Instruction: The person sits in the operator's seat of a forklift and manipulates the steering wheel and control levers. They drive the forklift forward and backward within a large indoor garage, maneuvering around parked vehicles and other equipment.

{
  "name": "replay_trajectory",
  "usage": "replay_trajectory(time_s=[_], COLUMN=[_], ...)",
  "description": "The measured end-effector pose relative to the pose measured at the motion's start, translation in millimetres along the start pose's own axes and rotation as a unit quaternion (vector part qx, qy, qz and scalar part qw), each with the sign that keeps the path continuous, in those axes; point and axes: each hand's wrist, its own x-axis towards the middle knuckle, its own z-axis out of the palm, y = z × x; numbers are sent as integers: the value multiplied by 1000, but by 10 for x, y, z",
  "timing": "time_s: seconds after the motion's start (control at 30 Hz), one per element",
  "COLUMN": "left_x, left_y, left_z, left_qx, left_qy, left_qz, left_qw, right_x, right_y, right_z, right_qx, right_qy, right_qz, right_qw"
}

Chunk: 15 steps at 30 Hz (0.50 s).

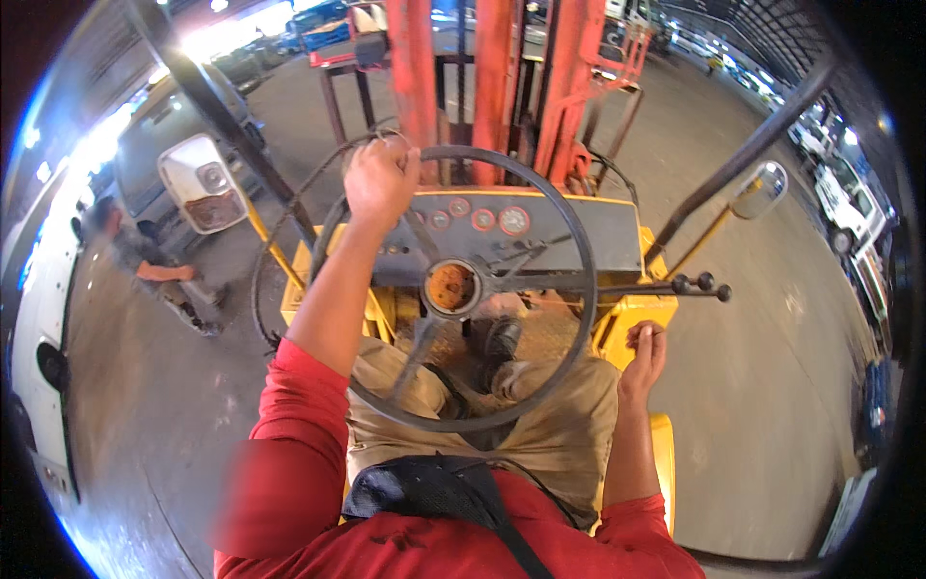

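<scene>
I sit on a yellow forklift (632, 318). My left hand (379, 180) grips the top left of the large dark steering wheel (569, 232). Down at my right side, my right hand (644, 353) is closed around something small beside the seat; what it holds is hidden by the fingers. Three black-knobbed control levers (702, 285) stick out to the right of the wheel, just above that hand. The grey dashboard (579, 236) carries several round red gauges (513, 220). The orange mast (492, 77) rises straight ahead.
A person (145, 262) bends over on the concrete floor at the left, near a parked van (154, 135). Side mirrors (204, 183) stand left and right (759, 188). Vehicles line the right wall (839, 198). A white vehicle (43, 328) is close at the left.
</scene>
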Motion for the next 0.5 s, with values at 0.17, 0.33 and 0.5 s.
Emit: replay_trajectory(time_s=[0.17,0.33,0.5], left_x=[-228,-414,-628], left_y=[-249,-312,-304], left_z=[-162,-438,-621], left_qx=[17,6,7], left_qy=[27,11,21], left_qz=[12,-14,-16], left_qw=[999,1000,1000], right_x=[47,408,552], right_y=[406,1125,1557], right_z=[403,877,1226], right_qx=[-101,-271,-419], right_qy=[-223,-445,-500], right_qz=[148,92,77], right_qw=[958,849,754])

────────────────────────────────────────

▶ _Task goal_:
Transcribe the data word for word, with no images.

▶ _Reply to the exercise_:
Instruction: The person sits in the operator's seat of a forklift and manipulates the steering wheel and control levers. They drive the forklift forward and backward within a large indoor garage, maneuvering around parked vehicles and other equipment.

{
  "name": "replay_trajectory",
  "usage": "replay_trajectory(time_s=[_], COLUMN=[_], ...)",
  "description": "The measured end-effector pose relative to the pose measured at the motion's start, translation in millimetres along the start pose's own axes and rotation as a unit quaternion (vector part qx, qy, qz and scalar part qw), each with the sign that keeps the path continuous, in those axes; point and axes: each hand's wrist, its own x-axis towards the middle knuckle, its own z-axis out of the palm, y = z × x; numbers are sent as integers: the value multiplied by 1000, but by 10 for x, y, z",
  "timing": "time_s: seconds after the motion's start (control at 30 Hz), one per element",
  "COLUMN": "left_x, left_y, left_z, left_qx, left_qy, left_qz, left_qw, right_x, right_y, right_z, right_qx, right_qy, right_qz, right_qw"
}

Chunk: 15 steps at 30 Hz (0.50 s).


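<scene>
I sit on a yellow forklift (632, 318). My left hand (379, 180) grips the top left of the large dark steering wheel (569, 232). Down at my right side, my right hand (644, 353) is closed around something small beside the seat; what it holds is hidden by the fingers. Three black-knobbed control levers (702, 285) stick out to the right of the wheel, just above that hand. The grey dashboard (579, 236) carries several round red gauges (513, 220). The orange mast (492, 77) rises straight ahead.
A person (145, 262) bends over on the concrete floor at the left, near a parked van (154, 135). Side mirrors (204, 183) stand left and right (759, 188). Vehicles line the right wall (839, 198). A white vehicle (43, 328) is close at the left.
</scene>
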Motion for the next 0.5 s, with values at 0.17, 0.33 and 0.5 s.
Emit: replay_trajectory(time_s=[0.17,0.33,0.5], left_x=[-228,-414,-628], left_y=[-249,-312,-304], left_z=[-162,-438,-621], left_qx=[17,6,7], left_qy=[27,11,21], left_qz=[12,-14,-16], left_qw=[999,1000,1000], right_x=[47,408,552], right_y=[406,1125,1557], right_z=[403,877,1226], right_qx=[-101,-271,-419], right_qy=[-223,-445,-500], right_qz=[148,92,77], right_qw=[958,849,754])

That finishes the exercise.